Laura Marinoni e il palcoscenico: che storia è?
“Sento che solo in scena riesco a essere me stessa fino in fondo. Per me è naturale, non faccio alcuno sforzo. Studio ma poi in me prevale l’istinto, la gioia del gioco teatrale, come quando da bambini si dice “facciamo che io ero…”. Dico sempre ai miei allievi che per fare la tragedia ci vuole il sole nel cuore: la tragedia è un rito da cantare insieme. Per indole sono un’entusiasta nel senso letterale di en thèos, del dio dentro. E’ stato un vero regalo aver intuito da ragazzina quello che sarei stata e il veicolo per arrivarci per me è un’epifania, un dharma. Io sento che è per per il teatro che sono nata”.
Come metti insieme il dharma e lo yoga con il teatro?

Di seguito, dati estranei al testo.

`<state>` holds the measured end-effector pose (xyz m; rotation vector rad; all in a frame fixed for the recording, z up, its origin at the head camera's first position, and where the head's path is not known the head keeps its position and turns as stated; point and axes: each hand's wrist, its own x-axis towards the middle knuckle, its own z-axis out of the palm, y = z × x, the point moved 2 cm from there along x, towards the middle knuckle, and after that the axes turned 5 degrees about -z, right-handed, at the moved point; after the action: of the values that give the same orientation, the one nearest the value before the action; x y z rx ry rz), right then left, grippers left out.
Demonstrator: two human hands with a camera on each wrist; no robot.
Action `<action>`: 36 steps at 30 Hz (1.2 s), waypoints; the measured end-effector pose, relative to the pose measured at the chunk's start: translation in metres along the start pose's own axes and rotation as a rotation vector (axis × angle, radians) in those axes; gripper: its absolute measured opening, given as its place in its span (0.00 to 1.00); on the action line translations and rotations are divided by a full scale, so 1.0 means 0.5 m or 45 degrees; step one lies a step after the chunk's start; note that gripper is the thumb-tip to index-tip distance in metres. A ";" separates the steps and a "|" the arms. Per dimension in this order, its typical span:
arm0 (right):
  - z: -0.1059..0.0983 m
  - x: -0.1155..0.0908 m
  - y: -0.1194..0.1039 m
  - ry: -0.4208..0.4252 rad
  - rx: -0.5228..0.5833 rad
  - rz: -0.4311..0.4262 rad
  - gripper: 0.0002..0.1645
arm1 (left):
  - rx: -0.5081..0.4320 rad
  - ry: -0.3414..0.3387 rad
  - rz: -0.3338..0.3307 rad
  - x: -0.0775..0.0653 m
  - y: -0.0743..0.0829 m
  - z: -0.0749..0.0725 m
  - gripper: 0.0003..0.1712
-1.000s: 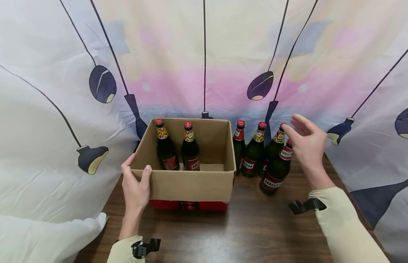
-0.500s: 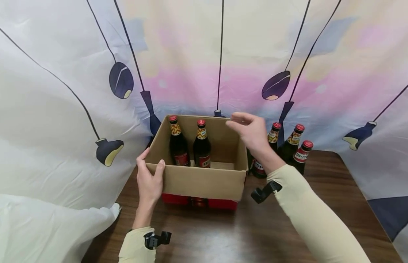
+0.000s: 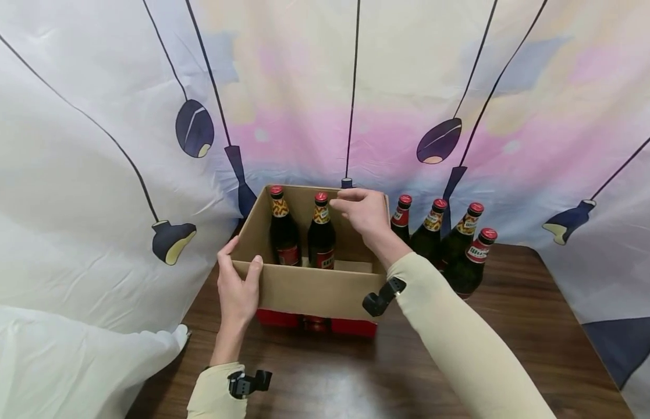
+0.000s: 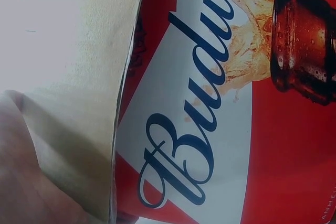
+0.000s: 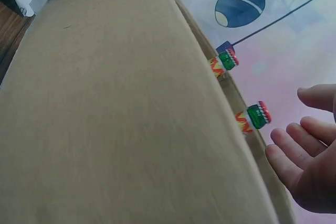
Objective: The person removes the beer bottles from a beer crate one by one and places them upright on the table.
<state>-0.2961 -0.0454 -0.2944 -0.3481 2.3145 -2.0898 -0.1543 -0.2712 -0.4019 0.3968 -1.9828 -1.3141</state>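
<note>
My left hand point(image 3: 240, 294) grips the near left corner of a cardboard box point(image 3: 319, 291), its thumb over the front flap. In the left wrist view, red and white Budweiser printing point(image 4: 210, 77) shows beneath that flap. Two dark green beer bottles with red caps stand upright inside: one at the left point(image 3: 284, 233), one nearer the middle point(image 3: 321, 238). Over the box's right half hovers my right hand point(image 3: 368, 216), holding nothing. Its fingertips are just right of the middle bottle's neck. The right wrist view shows these fingers loosely spread, apart from the bottle cap point(image 5: 260, 115).
Several more beer bottles point(image 3: 428, 233) stand close together right of the box, partly behind my right forearm. The brown wooden table point(image 3: 314, 378) extends in front. A printed cloth point(image 3: 304, 87) hangs behind, and white fabric point(image 3: 84, 355) bulges at the left.
My right hand has swung left from beside the bottles on the right to above the box, near the middle bottle. My left hand keeps its hold. The head view has shifted slightly right.
</note>
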 end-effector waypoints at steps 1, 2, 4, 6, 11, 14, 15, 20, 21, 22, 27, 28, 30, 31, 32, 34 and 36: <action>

“Insegno yoga e sono sempre stata una mistica, fin da bambina. A sedici anni volevo entrare in clausura, mia madre era disperata, perché prendevo il mio treno da Milano e andavo ad Arma di Taggia nel convento delle suorine francesi e facevo i ritiri. Sentivo una forte vocazione pur non essendo una ragazzina asociale. Avevo e ho un’attrazione per tutto quello che è spirituale. Ma poi, in poco tempo, mi iscrissi in accademia per fare l’attrice. Ecco: la mia vocazione era una vocazione teatrale. Credo sia la stessa vocazione perché il lavoro dell’attore è una straordinaria ricerca spirituale. Viaggiare in altri mondi e in altri corpi è viaggiare e cercare se stessi o dio. In una comunità vicino Assisi ho capito che la mia dimensione era quella dello yoga, in quanto unione di corpo e spirito e mente. Per quelle due ore a sera che passo in scena in totale esposizione, mi serve il doppio di silenzio e di ritiro. In realtà l’attore deve essere capace di ascoltare più che di parlare. Lo yoga mi ha permesso di sentire l’allegria di fare questo lavoro. Il teatro va vissuto con gioia immensa”.
Alla fine dell’intervista Laura Marinoni confessa “sto perdendo ogni tipo di ritegno, come dice Clitemnestra, e di paura: nella mia maturità voglio seguire solo il mio istinto”. Ma di ogni parola detta qui resta la morbidezza e la dolcezza della sua Gilda.